Classic Cars (UK)

Volkswagen Beetle

After more than 47 years, 170,000 miles and an impromptu restoratio­n, this VW Beetle is still with its original owner. He recounts its life from first-date cupid to family heirloom

- Words RUSS SMITH Photograph­y ADAM SHORROCK

The life story of a Volkswagen Beetle

In December 1971 Alan Course buys a car not a house

It was quite a year for Alan Course. ‘I sold my Austin 1100 early in 1971 to save for a house deposit, which left me with just an Austin Seven and my 1962 BSA Bantam to get around on. I still have that too, by the way. Then later in the year I was dumped by my fiancée, so I decided to blow all the house money I’d saved on a car instead. My first reaction was to buy something like a secondhand Alpine or Spridget, but that didn’t last long when reality kicked in.

‘At the time I worked as a manager in the bus licensing section of the Ministry of Transport, Eastern Traffic Area. It was an interestin­g job that took me around the country, and also had a department of vehicle examiners who proved very useful. At just six years old, my Austin 1100 was already suffering from severe rot, despite my best efforts to keep it at bay.

‘Their suggestion was a VW Beetle, which required some thinking about.

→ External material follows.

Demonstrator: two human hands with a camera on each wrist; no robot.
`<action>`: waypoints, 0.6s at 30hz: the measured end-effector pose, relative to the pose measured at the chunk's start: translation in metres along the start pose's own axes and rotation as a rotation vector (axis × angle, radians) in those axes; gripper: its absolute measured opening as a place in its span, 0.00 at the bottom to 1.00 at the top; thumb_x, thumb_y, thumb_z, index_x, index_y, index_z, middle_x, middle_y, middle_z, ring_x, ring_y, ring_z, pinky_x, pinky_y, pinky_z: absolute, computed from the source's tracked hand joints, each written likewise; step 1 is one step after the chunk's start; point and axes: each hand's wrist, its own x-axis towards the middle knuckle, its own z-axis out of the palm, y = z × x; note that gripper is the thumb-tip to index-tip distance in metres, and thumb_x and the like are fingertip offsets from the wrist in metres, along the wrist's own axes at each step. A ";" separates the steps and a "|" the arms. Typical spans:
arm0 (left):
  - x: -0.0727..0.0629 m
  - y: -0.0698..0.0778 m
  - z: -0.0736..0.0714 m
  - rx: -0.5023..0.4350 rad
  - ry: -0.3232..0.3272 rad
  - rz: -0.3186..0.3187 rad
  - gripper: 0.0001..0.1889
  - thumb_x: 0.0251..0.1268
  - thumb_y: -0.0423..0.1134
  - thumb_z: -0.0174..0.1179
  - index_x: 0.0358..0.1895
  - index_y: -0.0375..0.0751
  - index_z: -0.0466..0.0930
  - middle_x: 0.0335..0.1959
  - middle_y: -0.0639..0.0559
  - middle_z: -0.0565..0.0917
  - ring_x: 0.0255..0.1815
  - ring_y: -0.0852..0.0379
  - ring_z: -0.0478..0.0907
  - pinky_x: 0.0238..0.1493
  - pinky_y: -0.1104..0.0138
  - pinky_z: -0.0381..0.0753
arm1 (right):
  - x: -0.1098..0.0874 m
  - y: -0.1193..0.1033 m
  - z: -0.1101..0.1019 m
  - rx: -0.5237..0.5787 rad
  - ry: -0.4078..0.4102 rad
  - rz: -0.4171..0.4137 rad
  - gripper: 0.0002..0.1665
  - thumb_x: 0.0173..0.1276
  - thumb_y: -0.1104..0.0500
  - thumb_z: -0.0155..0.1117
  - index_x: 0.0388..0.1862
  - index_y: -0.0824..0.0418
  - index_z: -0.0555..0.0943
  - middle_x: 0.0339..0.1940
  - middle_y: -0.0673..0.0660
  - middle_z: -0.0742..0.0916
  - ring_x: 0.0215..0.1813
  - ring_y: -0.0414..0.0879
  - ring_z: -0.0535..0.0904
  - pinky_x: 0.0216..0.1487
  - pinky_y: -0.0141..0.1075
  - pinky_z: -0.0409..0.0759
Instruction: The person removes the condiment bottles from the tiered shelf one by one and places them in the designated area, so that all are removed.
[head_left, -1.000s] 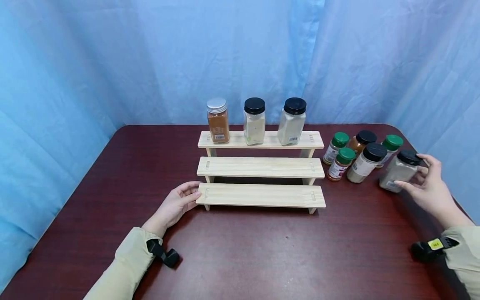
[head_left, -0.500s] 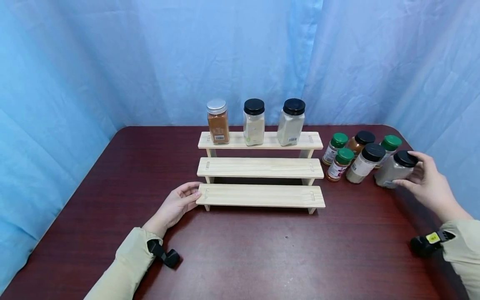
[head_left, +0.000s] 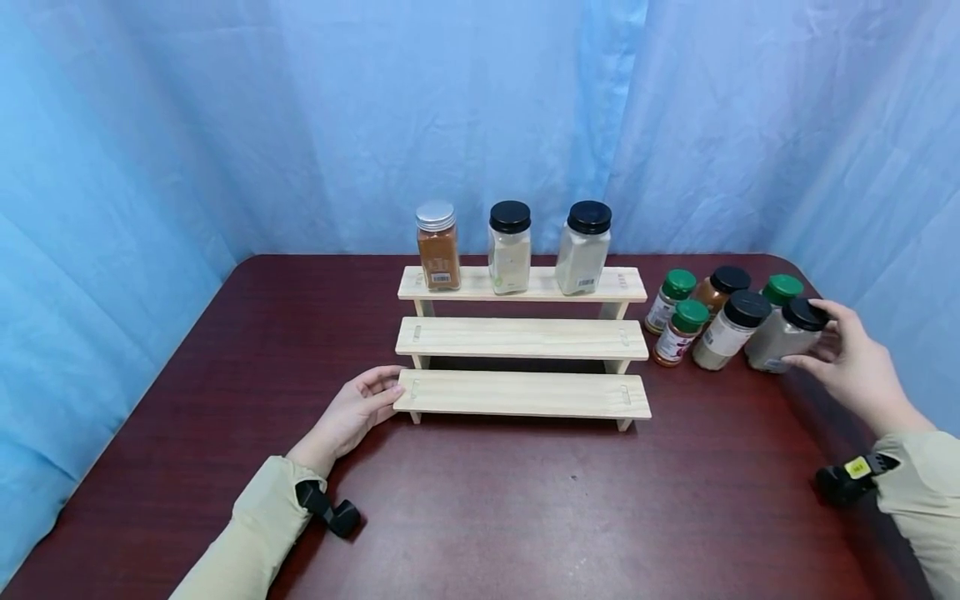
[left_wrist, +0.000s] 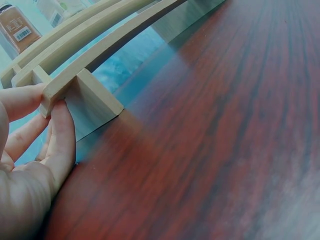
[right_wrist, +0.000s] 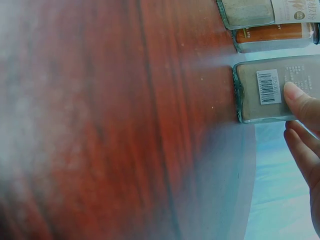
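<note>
My left hand (head_left: 355, 415) pinches the left end of the lowest board of a three-tier wooden rack (head_left: 521, 393). In the left wrist view, my thumb and a finger (left_wrist: 62, 132) sit on opposite faces of that board end. At the right side, my right hand (head_left: 855, 367) grips a square glass spice jar (head_left: 782, 342) with a black lid and greyish powder. Its barcode label (right_wrist: 269, 86) faces the right wrist camera, with my thumb beside it. The jar stands nearly upright on the table, close to the other jars.
On the top tier stand a brown-powder jar (head_left: 439, 257) with a silver lid and two black-lidded jars (head_left: 510, 258). Right of the rack cluster several jars, including a green-lidded one (head_left: 678, 333) and a white-labelled one (head_left: 726, 333). A blue curtain (head_left: 450, 108) hangs behind the table (head_left: 525, 517).
My right hand has shifted the black-lidded jar leftward, closer to the cluster, where it now partly covers a green-lidded jar. My left hand stays on the rack.
</note>
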 end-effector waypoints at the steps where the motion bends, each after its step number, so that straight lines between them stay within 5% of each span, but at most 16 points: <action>1: 0.000 0.000 0.000 0.001 0.002 0.000 0.19 0.68 0.26 0.50 0.60 0.29 0.63 0.35 0.58 0.76 0.36 0.67 0.77 0.40 0.74 0.79 | 0.001 0.003 0.001 0.002 -0.002 0.001 0.56 0.56 0.70 0.69 0.75 0.49 0.48 0.50 0.76 0.74 0.41 0.17 0.70 0.32 0.19 0.74; 3: 0.000 -0.001 0.000 -0.002 0.005 0.001 0.18 0.68 0.26 0.50 0.60 0.30 0.64 0.36 0.57 0.76 0.36 0.66 0.77 0.40 0.74 0.79 | 0.002 0.002 0.001 -0.002 -0.003 0.011 0.55 0.56 0.69 0.69 0.75 0.49 0.49 0.50 0.75 0.74 0.42 0.21 0.74 0.32 0.19 0.75; 5: 0.000 -0.001 0.000 -0.007 0.007 0.002 0.17 0.68 0.26 0.50 0.59 0.31 0.65 0.36 0.57 0.76 0.36 0.66 0.77 0.40 0.74 0.79 | 0.001 -0.003 -0.001 0.007 -0.012 0.015 0.55 0.55 0.71 0.69 0.75 0.54 0.49 0.50 0.77 0.73 0.45 0.46 0.83 0.31 0.25 0.78; 7: 0.000 -0.001 0.000 -0.010 0.008 0.002 0.17 0.68 0.26 0.50 0.59 0.32 0.65 0.36 0.57 0.76 0.36 0.66 0.77 0.40 0.74 0.79 | 0.001 -0.007 -0.003 0.021 -0.014 0.015 0.56 0.52 0.75 0.69 0.74 0.58 0.49 0.50 0.78 0.73 0.46 0.69 0.77 0.32 0.25 0.78; 10: 0.000 -0.001 0.000 -0.009 0.008 0.000 0.17 0.68 0.26 0.50 0.59 0.32 0.65 0.36 0.57 0.76 0.36 0.66 0.77 0.41 0.74 0.79 | 0.003 0.001 0.000 0.034 -0.015 0.005 0.57 0.52 0.77 0.69 0.74 0.56 0.49 0.51 0.77 0.73 0.44 0.40 0.82 0.29 0.10 0.67; 13: 0.000 -0.001 0.000 -0.003 0.010 -0.004 0.18 0.68 0.27 0.51 0.60 0.32 0.64 0.36 0.57 0.76 0.36 0.66 0.77 0.41 0.74 0.79 | 0.004 0.016 0.006 0.058 -0.013 -0.007 0.59 0.53 0.75 0.69 0.76 0.48 0.48 0.51 0.76 0.74 0.40 0.11 0.64 0.31 0.07 0.62; 14: 0.001 -0.001 0.000 -0.001 0.007 -0.004 0.18 0.68 0.27 0.51 0.60 0.31 0.64 0.36 0.57 0.76 0.36 0.66 0.77 0.41 0.74 0.79 | 0.005 0.020 0.008 0.058 -0.012 -0.009 0.60 0.53 0.75 0.69 0.76 0.46 0.47 0.52 0.76 0.74 0.40 0.07 0.55 0.31 0.07 0.62; 17: 0.001 -0.001 0.000 0.000 0.012 -0.006 0.18 0.68 0.28 0.52 0.60 0.33 0.64 0.37 0.57 0.76 0.36 0.66 0.77 0.41 0.74 0.79 | 0.006 0.030 0.010 0.060 -0.012 -0.026 0.61 0.53 0.74 0.70 0.76 0.44 0.46 0.51 0.75 0.74 0.40 0.07 0.55 0.31 0.07 0.63; 18: 0.001 0.000 0.001 -0.001 0.012 -0.006 0.18 0.68 0.28 0.52 0.59 0.34 0.65 0.37 0.56 0.76 0.36 0.66 0.77 0.41 0.74 0.79 | 0.007 0.031 0.010 0.062 -0.015 -0.028 0.61 0.53 0.73 0.70 0.76 0.45 0.47 0.50 0.76 0.74 0.41 0.10 0.62 0.31 0.10 0.68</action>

Back then Beetles were not cool, and certainly not helpful for one’s image with the ladies. But this felt like my one opportunit­y to have something reliable and practical; I couldn’t afford to get it wrong again. Nothing else, fashionabl­e or not, for less than £1000 seemed to meet those requiremen­ts.

‘Having decided on a Beetle I happened to see a Type 3 Fastback in Gentian Blue, so that had to be the colour. As it turned out, Volkswagen only used it from 1971-72. None of the three Volkswagen dealers around Cambridge had a Beetle 1300 in that colour in stock, then someone where I worked suggested I contact Boroughbur­y Garage in Peterborou­gh, an authorised VW dealer that happened to have a new Gentian Blue 1300 on its forecourt.’ The site of that garage is now just a small car park, with the building long gone.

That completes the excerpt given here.